Task goal | The expected output is every line from the one containing "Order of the" to the end of the data below, exactly, and no other line.

Exercise data |
-------

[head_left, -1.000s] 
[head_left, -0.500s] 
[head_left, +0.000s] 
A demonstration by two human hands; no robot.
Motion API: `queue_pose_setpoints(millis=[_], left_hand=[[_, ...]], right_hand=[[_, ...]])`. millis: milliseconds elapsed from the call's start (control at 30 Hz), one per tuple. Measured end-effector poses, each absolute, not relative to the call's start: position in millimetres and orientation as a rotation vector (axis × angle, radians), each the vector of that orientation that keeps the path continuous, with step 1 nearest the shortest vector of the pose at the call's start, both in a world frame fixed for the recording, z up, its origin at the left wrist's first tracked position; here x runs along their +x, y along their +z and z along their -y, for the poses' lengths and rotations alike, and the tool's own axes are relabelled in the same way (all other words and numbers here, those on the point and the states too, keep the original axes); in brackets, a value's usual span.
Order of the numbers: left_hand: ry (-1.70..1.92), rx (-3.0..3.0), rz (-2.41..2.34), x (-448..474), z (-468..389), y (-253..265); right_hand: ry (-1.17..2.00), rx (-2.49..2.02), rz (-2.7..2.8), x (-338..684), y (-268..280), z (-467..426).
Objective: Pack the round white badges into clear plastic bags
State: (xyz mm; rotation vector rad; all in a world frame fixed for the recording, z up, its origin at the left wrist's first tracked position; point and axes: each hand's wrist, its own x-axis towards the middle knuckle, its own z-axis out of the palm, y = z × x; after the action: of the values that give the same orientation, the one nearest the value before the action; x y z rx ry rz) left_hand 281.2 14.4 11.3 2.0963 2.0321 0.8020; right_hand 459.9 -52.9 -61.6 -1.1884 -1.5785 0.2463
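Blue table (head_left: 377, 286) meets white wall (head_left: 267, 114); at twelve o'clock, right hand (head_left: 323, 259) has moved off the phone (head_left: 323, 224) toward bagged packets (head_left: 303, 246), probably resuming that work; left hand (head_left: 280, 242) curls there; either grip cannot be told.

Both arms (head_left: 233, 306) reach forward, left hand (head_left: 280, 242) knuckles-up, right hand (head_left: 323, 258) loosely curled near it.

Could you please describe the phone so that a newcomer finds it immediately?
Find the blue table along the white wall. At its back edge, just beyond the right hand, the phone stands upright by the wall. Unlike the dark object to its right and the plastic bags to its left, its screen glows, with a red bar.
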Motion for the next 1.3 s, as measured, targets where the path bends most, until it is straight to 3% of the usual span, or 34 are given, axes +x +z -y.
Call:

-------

Exercise solution |
Order of the numbers: left_hand: ry (-1.70..1.92), rx (-3.0..3.0), rz (-2.41..2.34), x (-448..474), z (-468..389), y (-253..265); right_hand: ry (-1.17..2.00), rx (-2.49..2.02), rz (-2.7..2.8), x (-338..684), y (-268..280), z (-467..426).
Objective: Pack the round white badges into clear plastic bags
State: (xyz mm; rotation vector rad; all in a world frame fixed for the recording, z up, its origin at the left wrist's first tracked position; point and axes: each hand's wrist, its own x-axis towards the middle knuckle, its own z-axis out of the palm, y = z × x; after the action: of the values that give the same orientation, the one nearest the value before the action; x y z rx ry rz) left_hand 281.2 14.4 11.3 2.0963 2.0321 0.8020; right_hand 459.9 -52.9 -61.6 -1.1884 -1.5785 0.2463
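Blue table (head_left: 377, 286) meets white wall (head_left: 267, 114); at twelve o'clock, right hand (head_left: 323, 259) has moved off the phone (head_left: 323, 224) toward bagged packets (head_left: 303, 246), probably resuming that work; left hand (head_left: 280, 242) curls there; either grip cannot be told.

Both arms (head_left: 233, 306) reach forward, left hand (head_left: 280, 242) knuckles-up, right hand (head_left: 323, 258) loosely curled near it.

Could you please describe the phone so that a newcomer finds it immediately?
Find the blue table along the white wall. At its back edge, just beyond the right hand, the phone stands upright by the wall. Unlike the dark object to its right and the plastic bags to its left, its screen glows, with a red bar.
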Motion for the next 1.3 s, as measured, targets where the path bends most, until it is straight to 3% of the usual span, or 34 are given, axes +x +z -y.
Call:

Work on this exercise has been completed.